Spin-flip excitation and negative energy dispersion in rotating Bose atoms.

The fractional quantum Hall effect (FQHE) can potentially be studied in rotating Bose-Einstein condensate (BEC) [1]. A two-dimensional (2D) system of rapidly rotating BEC contained in XY-plane creates a fictitious magnetic field along Z-axis, that is perpendicular to the 2D-plane (similar to the magnetic field in a 2D electron system), which forms Landau levels (LL). Then there is a possibility of the FQHE in rapidly rotating system of dilute Bose atoms.
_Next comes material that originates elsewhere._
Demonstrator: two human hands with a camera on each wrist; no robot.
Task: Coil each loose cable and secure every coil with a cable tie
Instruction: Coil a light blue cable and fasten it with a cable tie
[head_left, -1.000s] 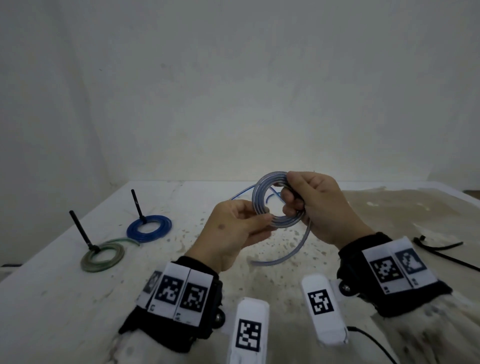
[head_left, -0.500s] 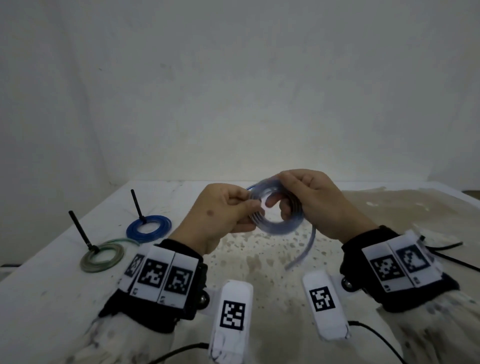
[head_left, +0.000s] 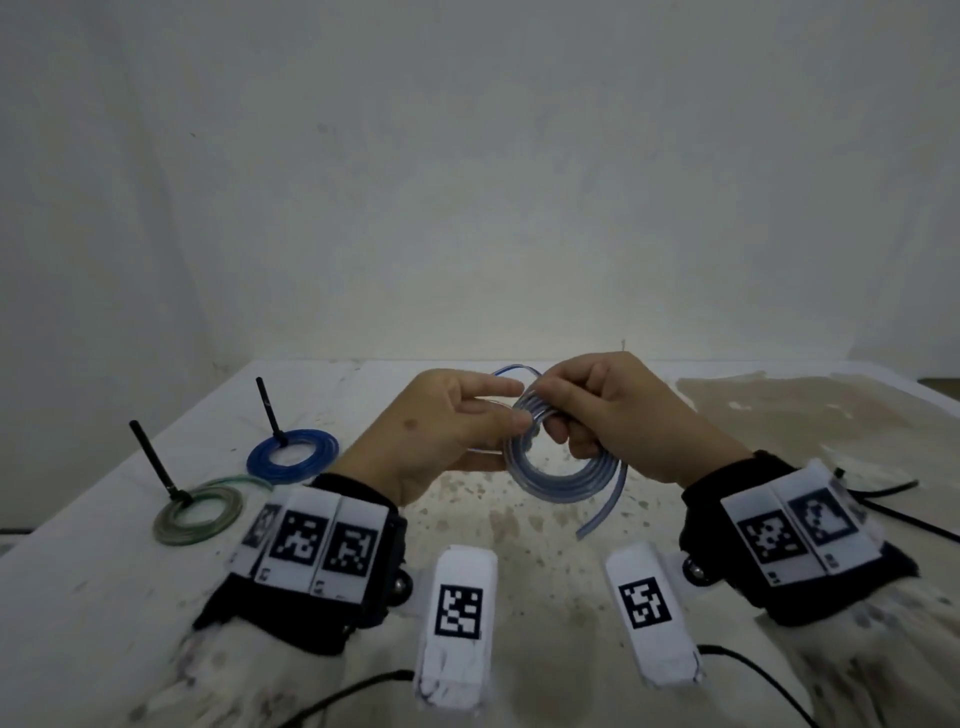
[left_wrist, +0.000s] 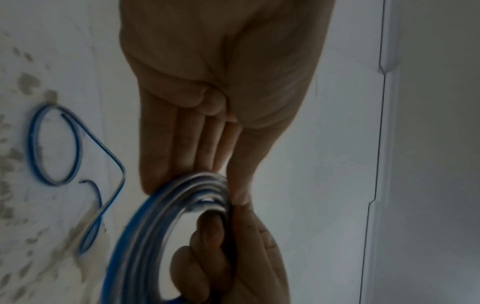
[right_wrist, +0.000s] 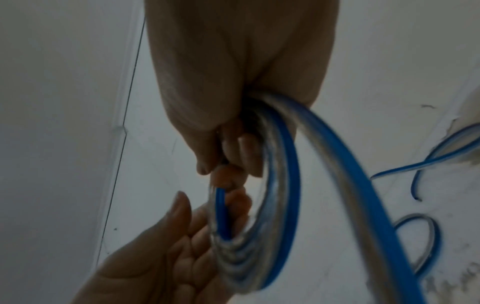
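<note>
A blue-and-clear cable coil (head_left: 558, 480) hangs in the air between both hands over the white table (head_left: 104, 597). My left hand (head_left: 511, 410) pinches the coil's top between thumb and straight fingers (left_wrist: 166, 156). My right hand (head_left: 553, 423) grips the same coil (right_wrist: 275, 185) with its fingers curled through the ring. The loose tail (head_left: 602, 512) of the cable sticks out at the lower right. A second loose blue cable (left_wrist: 52, 144) lies on the table behind the hands.
On the left of the table lie a blue coil (head_left: 292, 453) and a green coil (head_left: 198, 512), each with a black cable tie (head_left: 155, 465) standing up from it. More black ties (head_left: 883, 489) lie at the right edge. A stained patch covers the table's right side.
The coil has dropped and turned to hang below the hands. More of the tail has been wound onto it. Both hands have shifted their hold to the coil's top.
</note>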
I have studied collective spin-flip excitations (SFE) for the first three filling fractions of second and third series (2/(2p+1),3/(3p+1); p is an integer) of Jain’s composite fermion (CF) sequences [2]. I have considered short-ranged Poisson-Teller (PT) interactions between the Bose atoms as well as long range Coulomb interactions to compare the nature of the spectra with FQHE of electrons. Although very short-ranged interaction gives zero energy, as the average separation between particles will be large compared to the width of interaction, the PT interaction potential gives the freedom to control the interaction range. The nature of spectra does not depend on the range of interaction. The interesting fact is that I found anomalous negative dispersion in the excited spectra whereas there is a positive dispersion curve observed only for the Jain’s first series, i.e. for the fractions having form 1/(p+1) [3]. For the higher Jain series SFE shows negative curvature and roton minima at lower momenta; whereas for higher momenta it supports the spin-wave excitation similar as conventional ferromagnets. This phenomenon is produced by mixing of two types of spin-reversed modes: spin-wave modes with no change in LL index and spin-flip modes with decreasing LL index. This combination of two modes produces a spin-flip excitonic state of CF particle-hole pairs.

References:

[1] C. C. Chang, N. Regnault, T. Jolicoeur, J. K. Jain, Phys. Rev. A 72 (2005) 013611.

[2] N. R. Cooper, N.K. Wilkin, Phys. Rev. B 60 (1999) R16279.

[3] M. Indra, D. Majumder, Solid State Communications, 306, art. no. 113796 (2020).